73 newborns received 20 ml/kg (large volume group) and 78 newborns received 15 ml/kg transfusion (small volume group). There was no significant difference in cer rSO2, int rSO, Cerebral fractional tissue oxygen extraction (cFTOE), and intestinal fractional tissue oxygen extraction (iFTOE) between the two groups. rSO MABP, and SpO increased; HR, cFTOE, and iFTOE decreased following transfusion in both groups. The transfusion number of the large volume group is significantly less than that of the small volume group (1.9 ± 0.3 vs. 2.6 ± 0.9, p < 0.01) and hospitalization days were also less than those in the low volume group (44.3 ± 8.2 vs. 47.6 ± 9.8, p < 0.05). The increases in hematocrit and hemoglobin were higher in the large volume group than those in small volume (hematocrit increment (%),10.7 ± 4.2 vs. 10.1 ± 5.9, p = 0.015; Hb concentration after blood transfusion (g/L) 132.3 ± 11.1 vs. 127.4 ± 15.4, p = 0.028).
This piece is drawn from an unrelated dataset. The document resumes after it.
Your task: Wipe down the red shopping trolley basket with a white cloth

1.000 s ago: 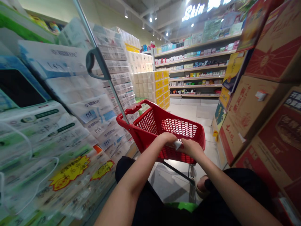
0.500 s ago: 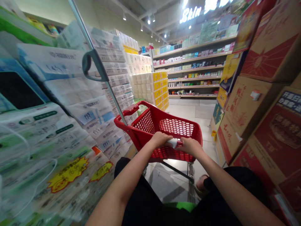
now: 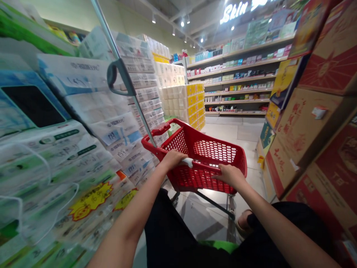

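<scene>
A red plastic shopping cart point(image 3: 220, 149) stands in front of me, side-on, with a perforated basket. My left hand point(image 3: 174, 159) is closed over the near rim towards the handle end, on a white cloth point(image 3: 187, 161) that pokes out past the fingers along the rim. Whether it is cloth or paper is hard to tell. Further right on the same rim rests my right hand point(image 3: 231, 175), its fingers bent over the edge and holding it. A metal pole point(image 3: 142, 115) with a grey loop-shaped clip point(image 3: 119, 78) rises from the cart's handle end.
Stacked tissue packs point(image 3: 111, 130) stand close on the left, bearing yellow price signs point(image 3: 90, 201). Cardboard boxes point(image 3: 301, 123) are piled on the right. Shelves point(image 3: 234, 78) of small products line the back. My shoe point(image 3: 244, 223) is near the cart's wheels.
My hands have moved apart along the rim: the left one slid left towards the handle end with the white cloth, while the right one shifted slightly right. The view has turned a little left.
</scene>
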`<action>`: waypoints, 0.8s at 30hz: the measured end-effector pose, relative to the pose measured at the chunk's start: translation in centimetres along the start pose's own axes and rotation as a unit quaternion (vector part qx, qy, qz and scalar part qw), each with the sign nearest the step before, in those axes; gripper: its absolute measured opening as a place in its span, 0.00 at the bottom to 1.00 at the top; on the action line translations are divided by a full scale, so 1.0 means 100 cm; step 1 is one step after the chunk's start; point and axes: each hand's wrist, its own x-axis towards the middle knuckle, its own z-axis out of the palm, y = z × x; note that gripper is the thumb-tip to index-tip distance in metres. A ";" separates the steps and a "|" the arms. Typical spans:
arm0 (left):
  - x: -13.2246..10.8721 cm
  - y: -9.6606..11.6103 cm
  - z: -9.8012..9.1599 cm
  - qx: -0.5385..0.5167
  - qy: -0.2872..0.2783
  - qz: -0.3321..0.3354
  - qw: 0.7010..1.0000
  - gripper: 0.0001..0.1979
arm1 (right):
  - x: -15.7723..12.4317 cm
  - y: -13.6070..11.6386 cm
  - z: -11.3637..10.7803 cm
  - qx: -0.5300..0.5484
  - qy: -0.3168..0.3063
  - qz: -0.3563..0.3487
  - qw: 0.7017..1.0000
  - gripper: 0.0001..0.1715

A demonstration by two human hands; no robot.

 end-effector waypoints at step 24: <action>0.054 0.135 0.056 -0.082 0.122 0.042 0.988 0.27 | 0.002 0.032 0.006 0.171 0.068 -0.124 0.975 0.27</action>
After the transfusion, cer rSO2 and int rSO increased significantly, FTOE decreased and vital signs improved in both the 15 ml/kg and 20 ml/kg groups, and these changes were not significantly different between the two groups. However, the larger group showed a more pronounced increase in hematocrit and hemoglobin, a reduction in the total number of transfusions, and a shorter duration of hospitalization after transfusion in preterm infants without increasing complications.
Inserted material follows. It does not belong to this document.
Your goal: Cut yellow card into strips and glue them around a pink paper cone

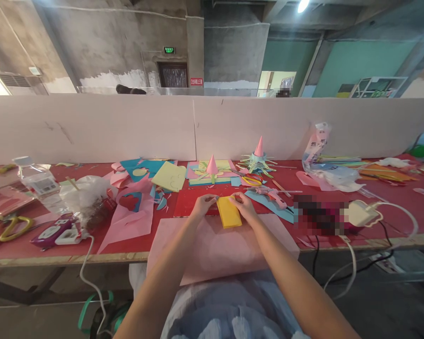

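A folded piece of yellow paper (pixel 230 214) is held up between both my hands. My left hand (pixel 205 205) pinches its upper left corner, while the fingers of my right hand (pixel 242 204) grip the upper right corner. Beneath it lies a large pink sheet (pixel 212 261) that reaches over the table's front edge. Just beyond my hands is a red sheet (pixel 191 200). A pink paper cone (pixel 212 165) stands behind that, on stacked coloured paper. Further right, another pink cone (pixel 259 147) rises from a blue ring with pale green strips around it.
Right of my hands lie a pink glue gun (pixel 277 197), yellow-handled scissors (pixel 252 180) and a white charger (pixel 362 213) with cables. To the left are a plastic bottle (pixel 38 183), a bagged drink (pixel 92 202), larger scissors (pixel 16 228) and paper scraps. A pale partition (pixel 127 127) runs behind.
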### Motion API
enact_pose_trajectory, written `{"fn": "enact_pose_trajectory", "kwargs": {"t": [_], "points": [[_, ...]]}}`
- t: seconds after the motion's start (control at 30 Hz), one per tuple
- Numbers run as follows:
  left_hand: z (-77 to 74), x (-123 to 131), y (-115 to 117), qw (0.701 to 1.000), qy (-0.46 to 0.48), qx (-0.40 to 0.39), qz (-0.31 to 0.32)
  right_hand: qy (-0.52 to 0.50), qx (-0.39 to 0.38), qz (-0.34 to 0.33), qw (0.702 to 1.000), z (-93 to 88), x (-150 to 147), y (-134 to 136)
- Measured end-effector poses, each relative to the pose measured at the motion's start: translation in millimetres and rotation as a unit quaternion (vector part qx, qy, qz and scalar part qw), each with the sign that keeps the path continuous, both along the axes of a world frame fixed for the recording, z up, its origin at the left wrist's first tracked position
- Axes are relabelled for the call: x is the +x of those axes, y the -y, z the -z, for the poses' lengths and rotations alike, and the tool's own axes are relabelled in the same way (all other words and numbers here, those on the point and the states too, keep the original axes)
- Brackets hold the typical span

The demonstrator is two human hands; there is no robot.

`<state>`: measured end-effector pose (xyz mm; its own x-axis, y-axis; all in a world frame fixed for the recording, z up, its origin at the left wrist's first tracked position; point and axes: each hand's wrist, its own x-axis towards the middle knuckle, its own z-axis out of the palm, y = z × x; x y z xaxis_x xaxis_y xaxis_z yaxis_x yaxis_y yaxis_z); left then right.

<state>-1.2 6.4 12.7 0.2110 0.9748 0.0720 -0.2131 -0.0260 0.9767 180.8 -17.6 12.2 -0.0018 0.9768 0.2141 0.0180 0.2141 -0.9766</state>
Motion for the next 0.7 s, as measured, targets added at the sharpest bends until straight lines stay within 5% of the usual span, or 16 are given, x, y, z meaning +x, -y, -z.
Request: {"fn": "enact_pose_trajectory", "kwargs": {"t": [0.7], "points": [[-11.1, -2.3, 10.9, 0.996, -0.004, 0.043, 0.079, -0.013, -0.042, -0.043, 0.998, -8.3, -0.2, 8.6]]}}
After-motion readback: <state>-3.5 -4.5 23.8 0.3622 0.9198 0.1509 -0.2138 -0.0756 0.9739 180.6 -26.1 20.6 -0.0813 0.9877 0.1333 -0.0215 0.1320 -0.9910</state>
本研究旨在调查和比较 20ml/kg 和 15ml/kg 红细胞输注(RBCT)对贫血早产儿脑和肠组织氧合、输注次数和新生儿并发症的影响。
这是一项前瞻性、随机、部分盲法观察性研究,纳入胎龄<32 周的贫血早产儿(注册号:ChiCTR1900026672)。婴儿被随机分配接受 15 或 20ml/kg 的红细胞输注。输注前 2h、输注开始后 2、4、6、12、24 和 48h 通过近红外光谱(NIRS)采集脑和肠组织氧饱和度(cer rSO 和 int rSO)。我们还采集生命体征,包括输注前 2h、输注开始后 2h 和 6h 的心率(HR)、外周血氧饱和度(SpO)和平均动脉血压(MABP)。然后,我们分析比较了两组间输注前后区域氧饱和度(rSO)、氧分数组织提取(FTOE)和其他转归指标(输血次数、红细胞压积和血红蛋白变化、住院天数、HR、SpO2、MABP 和并发症)。还评估了每组内输注前后上述指标的个体内比较。
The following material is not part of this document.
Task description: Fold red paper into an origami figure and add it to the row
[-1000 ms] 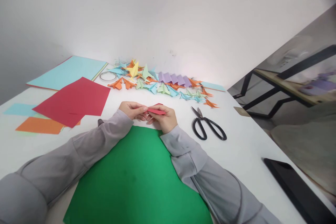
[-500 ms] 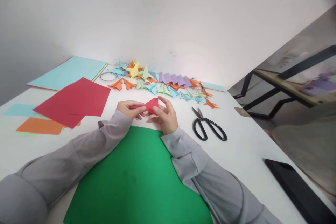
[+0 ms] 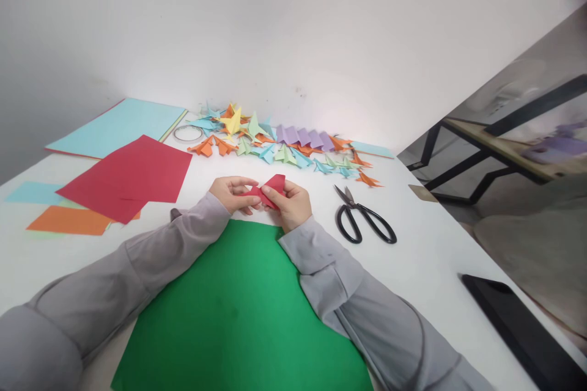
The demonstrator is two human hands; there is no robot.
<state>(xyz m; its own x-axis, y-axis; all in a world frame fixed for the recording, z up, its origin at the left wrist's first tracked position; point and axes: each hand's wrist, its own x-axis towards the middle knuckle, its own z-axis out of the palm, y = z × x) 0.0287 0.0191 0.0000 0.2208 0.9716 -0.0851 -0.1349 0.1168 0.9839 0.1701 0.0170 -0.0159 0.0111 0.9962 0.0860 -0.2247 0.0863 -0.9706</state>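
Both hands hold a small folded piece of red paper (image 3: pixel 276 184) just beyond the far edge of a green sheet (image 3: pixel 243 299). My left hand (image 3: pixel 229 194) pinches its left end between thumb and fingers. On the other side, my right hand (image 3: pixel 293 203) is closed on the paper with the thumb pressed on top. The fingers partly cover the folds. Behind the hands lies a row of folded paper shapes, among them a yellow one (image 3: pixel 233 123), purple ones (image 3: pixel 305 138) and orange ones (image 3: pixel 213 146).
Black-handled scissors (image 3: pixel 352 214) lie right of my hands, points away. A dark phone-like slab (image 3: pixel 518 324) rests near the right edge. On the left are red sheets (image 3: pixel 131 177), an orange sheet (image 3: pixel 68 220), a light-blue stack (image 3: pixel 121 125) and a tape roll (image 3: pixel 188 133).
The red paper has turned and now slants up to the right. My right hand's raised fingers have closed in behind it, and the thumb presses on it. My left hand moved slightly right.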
73 名新生儿接受 20ml/kg(大体积组),78 名新生儿接受 15ml/kg 输血(小体积组)。两组间 cer rSO2、int rSO、脑分数组织氧提取(cFTOE)和肠分数组织氧提取(iFTOE)无显著差异。两组输血后 rSO、MABP 和 SpO 增加,HR、cFTOE 和 iFTOE 降低。大体积组的输血次数明显少于小体积组(1.9±0.3 与 2.6±0.9,p<0.01),住院天数也少于小体积组(44.3±8.2 与 47.6±9.8,p<0.05)。大体积组的红细胞压积和血红蛋白升高幅度高于小体积组(红细胞压积升高(%),10.7±4.2 与 10.1±5.9,p=0.015;输血后血红蛋白浓度(g/L),132.3±11.1 与 127.4±15.4,p=0.028)。
输血后,两组 15ml/kg 和 20ml/kg 红细胞输注后 cer rSO2 和 int rSO 均显著升高,FTOE 降低,生命体征改善,两组间无显著差异。然而,大体积组在输血后表现出更明显的红细胞压积和血红蛋白升高、总输血次数减少和住院时间缩短,且不增加并发症。